§ **Exercise instructions**:
The full listing, copied exactly and free of pictures, is the expected reply.

________________________

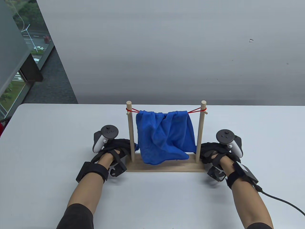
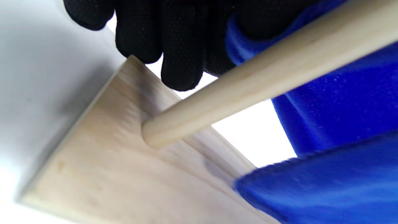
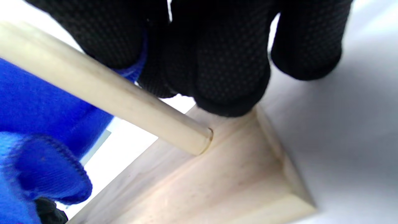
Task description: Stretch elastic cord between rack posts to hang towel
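White table (image 1: 47, 133) filling the lower half of the table view. At centre, wooden rack base (image 1: 164, 167) lying flat, left post (image 1: 130, 133) and right post (image 1: 200, 133) standing upright. Blue towel (image 1: 164, 137) draped between the posts, bunched at 12 o'clock, lower edge hanging onto the base at 6 o'clock. Red elastic cord (image 1: 195, 110) stretched from post top to post top, looped over each peg, running under the towel's fold. Left hand (image 1: 116, 149) at 9 o'clock of the rack, fingers (image 2: 180, 62) curled at the base's far edge beside the left post. Right hand (image 1: 212, 152) at 3 o'clock, fingers (image 3: 224, 71) pressed on the base corner behind the right post. Cannot tell whether either hand truly grips.
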The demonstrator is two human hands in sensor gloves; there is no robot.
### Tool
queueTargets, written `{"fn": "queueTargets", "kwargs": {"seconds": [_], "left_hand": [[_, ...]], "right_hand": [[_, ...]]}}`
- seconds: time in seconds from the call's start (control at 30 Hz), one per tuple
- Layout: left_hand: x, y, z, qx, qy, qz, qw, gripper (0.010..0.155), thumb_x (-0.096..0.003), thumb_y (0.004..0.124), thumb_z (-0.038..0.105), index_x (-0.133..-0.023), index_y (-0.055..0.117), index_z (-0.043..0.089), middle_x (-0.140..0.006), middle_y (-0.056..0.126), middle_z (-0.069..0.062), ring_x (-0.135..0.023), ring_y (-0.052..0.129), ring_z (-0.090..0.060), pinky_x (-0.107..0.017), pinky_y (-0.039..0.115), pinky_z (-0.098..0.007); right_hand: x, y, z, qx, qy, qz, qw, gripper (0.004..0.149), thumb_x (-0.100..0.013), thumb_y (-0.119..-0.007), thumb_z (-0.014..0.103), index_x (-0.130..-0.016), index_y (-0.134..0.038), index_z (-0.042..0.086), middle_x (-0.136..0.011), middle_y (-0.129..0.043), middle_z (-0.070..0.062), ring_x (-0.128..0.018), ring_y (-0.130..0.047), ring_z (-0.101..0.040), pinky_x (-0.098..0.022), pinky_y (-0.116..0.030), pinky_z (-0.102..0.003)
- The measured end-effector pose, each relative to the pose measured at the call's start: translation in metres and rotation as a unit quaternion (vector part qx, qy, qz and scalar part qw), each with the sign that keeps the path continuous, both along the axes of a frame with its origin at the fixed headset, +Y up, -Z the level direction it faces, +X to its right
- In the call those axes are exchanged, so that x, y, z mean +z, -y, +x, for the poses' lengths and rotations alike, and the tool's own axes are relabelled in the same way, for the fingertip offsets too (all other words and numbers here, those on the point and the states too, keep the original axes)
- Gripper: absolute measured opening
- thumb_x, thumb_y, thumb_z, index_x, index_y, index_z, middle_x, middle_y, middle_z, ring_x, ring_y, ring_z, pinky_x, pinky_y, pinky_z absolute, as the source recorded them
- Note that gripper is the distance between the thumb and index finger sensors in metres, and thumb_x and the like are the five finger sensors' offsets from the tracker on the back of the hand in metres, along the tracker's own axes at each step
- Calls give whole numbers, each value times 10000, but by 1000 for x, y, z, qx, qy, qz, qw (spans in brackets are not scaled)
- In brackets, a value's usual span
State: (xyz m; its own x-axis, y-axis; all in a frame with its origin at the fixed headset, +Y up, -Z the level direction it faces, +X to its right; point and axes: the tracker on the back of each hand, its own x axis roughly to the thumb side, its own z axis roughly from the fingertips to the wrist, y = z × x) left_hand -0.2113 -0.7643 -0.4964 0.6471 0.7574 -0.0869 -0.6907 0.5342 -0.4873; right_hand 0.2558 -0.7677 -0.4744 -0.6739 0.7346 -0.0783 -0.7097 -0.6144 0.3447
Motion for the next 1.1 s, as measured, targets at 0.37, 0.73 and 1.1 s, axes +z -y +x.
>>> {"fn": "queueTargets", "kwargs": {"seconds": [0.37,0.73,1.1], "left_hand": [[28,-29,-32,148,-94,51,983,714,-469,677,665,-1046,690,244,-1128,675,-129,-1038,574,-467,-736,373,-682],[93,-90,-41,4,-94,224,970,771,-470,672,682,-1088,593,228,-1182,535,-132,-1090,442,-460,-732,269,-674],[168,-94,-32,-107,-95,313,939,785,-462,649,719,-1103,578,270,-1212,498,-97,-1130,360,-435,-717,180,-678]], "right_hand": [[22,-20,37,-101,101,90,986,735,-462,-689,576,-1033,-494,158,-1048,-478,-207,-945,-595,-474,-610,-424,-734],[80,-69,36,9,75,199,977,854,-457,-666,663,-1079,-272,231,-1103,-103,-164,-1040,-146,-465,-598,-117,-742],[151,-85,1,152,74,290,942,909,-437,-614,756,-1078,-178,281,-1064,78,-95,-1005,79,-396,-524,56,-712]]}}
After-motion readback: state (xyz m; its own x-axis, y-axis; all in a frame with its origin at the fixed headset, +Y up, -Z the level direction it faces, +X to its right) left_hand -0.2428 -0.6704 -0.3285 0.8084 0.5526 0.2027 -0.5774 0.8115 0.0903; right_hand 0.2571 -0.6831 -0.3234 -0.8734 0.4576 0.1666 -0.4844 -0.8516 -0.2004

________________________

§ **Solution to this problem**:
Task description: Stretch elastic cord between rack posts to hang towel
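White table (image 1: 47, 133) filling the lower half of the table view. At centre, wooden rack base (image 1: 164, 167) lying flat, left post (image 1: 130, 133) and right post (image 1: 200, 133) standing upright. Blue towel (image 1: 164, 137) draped between the posts, bunched at 12 o'clock, lower edge hanging onto the base at 6 o'clock. Red elastic cord (image 1: 195, 110) stretched from post top to post top, looped over each peg, running under the towel's fold. Left hand (image 1: 116, 149) at 9 o'clock of the rack, fingers (image 2: 180, 62) curled at the base's far edge beside the left post. Right hand (image 1: 212, 152) at 3 o'clock, fingers (image 3: 224, 71) pressed on the base corner behind the right post. Cannot tell whether either hand truly grips.
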The demonstrator is two human hands in sensor gloves; there is no robot.
### Tool
queueTargets, written `{"fn": "queueTargets", "kwargs": {"seconds": [_], "left_hand": [[_, ...]], "right_hand": [[_, ...]]}}`
- seconds: time in seconds from the call's start (control at 30 Hz), one per tuple
- Layout: left_hand: x, y, z, qx, qy, qz, qw, gripper (0.010..0.155), thumb_x (-0.096..0.003), thumb_y (0.004..0.124), thumb_z (-0.038..0.105), index_x (-0.133..-0.023), index_y (-0.055..0.117), index_z (-0.043..0.089), middle_x (-0.140..0.006), middle_y (-0.056..0.126), middle_z (-0.069..0.062), ring_x (-0.135..0.023), ring_y (-0.052..0.129), ring_z (-0.090..0.060), pinky_x (-0.107..0.017), pinky_y (-0.039..0.115), pinky_z (-0.098..0.007); right_hand: x, y, z, qx, qy, qz, qw, gripper (0.004..0.149), thumb_x (-0.100..0.013), thumb_y (-0.119..-0.007), thumb_z (-0.014..0.103), index_x (-0.130..-0.016), index_y (-0.134..0.038), index_z (-0.042..0.086), middle_x (-0.136..0.011), middle_y (-0.129..0.043), middle_z (-0.070..0.062), ring_x (-0.128..0.018), ring_y (-0.130..0.047), ring_z (-0.101..0.040), pinky_x (-0.098..0.022), pinky_y (-0.116..0.030), pinky_z (-0.102..0.003)
- The measured end-effector pose, each relative to the pose measured at the call's start: translation in metres and rotation as a unit quaternion (vector part qx, qy, qz and scalar part qw), each with the sign that keeps the path continuous, both along the axes of a frame with its origin at the fixed headset, +Y up, -Z the level direction it faces, +X to its right
- In the call those axes are exchanged, so that x, y, z mean +z, -y, +x, for the poses' lengths and rotations alike, and the tool's own axes are relabelled in the same way, for the fingertip offsets too (all other words and numbers here, those on the point and the states too, keep the original axes)
- Gripper: absolute measured opening
- thumb_x, thumb_y, thumb_z, index_x, index_y, index_z, middle_x, middle_y, middle_z, ring_x, ring_y, ring_z, pinky_x, pinky_y, pinky_z absolute, as the source recorded them
- Note that gripper is the distance between the thumb and index finger sensors in metres, and thumb_x and the like are the five finger sensors' offsets from the tracker on the back of the hand in metres, along the tracker's own axes at each step
- Calls give whole numbers, each value times 10000, but by 1000 for x, y, z, qx, qy, qz, qw (spans in brackets are not scaled)
- In brackets, a value's usual span
State: (xyz m; its own x-axis, y-axis; all in a frame with its origin at the fixed headset, +Y up, -Z the level direction it faces, +X to its right; point and axes: the tracker on the back of each hand, its own x axis roughly to the thumb side, its own z axis roughly from the fingertips to the wrist, y = z × x) left_hand -0.2113 -0.7643 -0.4964 0.6471 0.7574 -0.0869 -0.6907 0.5342 -0.4873; right_hand 0.2558 -0.7677 -0.4744 -0.6739 0.7346 -0.0783 -0.7097 -0.6144 0.3447
Motion for the next 1.1 s, as measured, targets at 0.37, 0.73 and 1.1 s, axes +z -y +x.
>>> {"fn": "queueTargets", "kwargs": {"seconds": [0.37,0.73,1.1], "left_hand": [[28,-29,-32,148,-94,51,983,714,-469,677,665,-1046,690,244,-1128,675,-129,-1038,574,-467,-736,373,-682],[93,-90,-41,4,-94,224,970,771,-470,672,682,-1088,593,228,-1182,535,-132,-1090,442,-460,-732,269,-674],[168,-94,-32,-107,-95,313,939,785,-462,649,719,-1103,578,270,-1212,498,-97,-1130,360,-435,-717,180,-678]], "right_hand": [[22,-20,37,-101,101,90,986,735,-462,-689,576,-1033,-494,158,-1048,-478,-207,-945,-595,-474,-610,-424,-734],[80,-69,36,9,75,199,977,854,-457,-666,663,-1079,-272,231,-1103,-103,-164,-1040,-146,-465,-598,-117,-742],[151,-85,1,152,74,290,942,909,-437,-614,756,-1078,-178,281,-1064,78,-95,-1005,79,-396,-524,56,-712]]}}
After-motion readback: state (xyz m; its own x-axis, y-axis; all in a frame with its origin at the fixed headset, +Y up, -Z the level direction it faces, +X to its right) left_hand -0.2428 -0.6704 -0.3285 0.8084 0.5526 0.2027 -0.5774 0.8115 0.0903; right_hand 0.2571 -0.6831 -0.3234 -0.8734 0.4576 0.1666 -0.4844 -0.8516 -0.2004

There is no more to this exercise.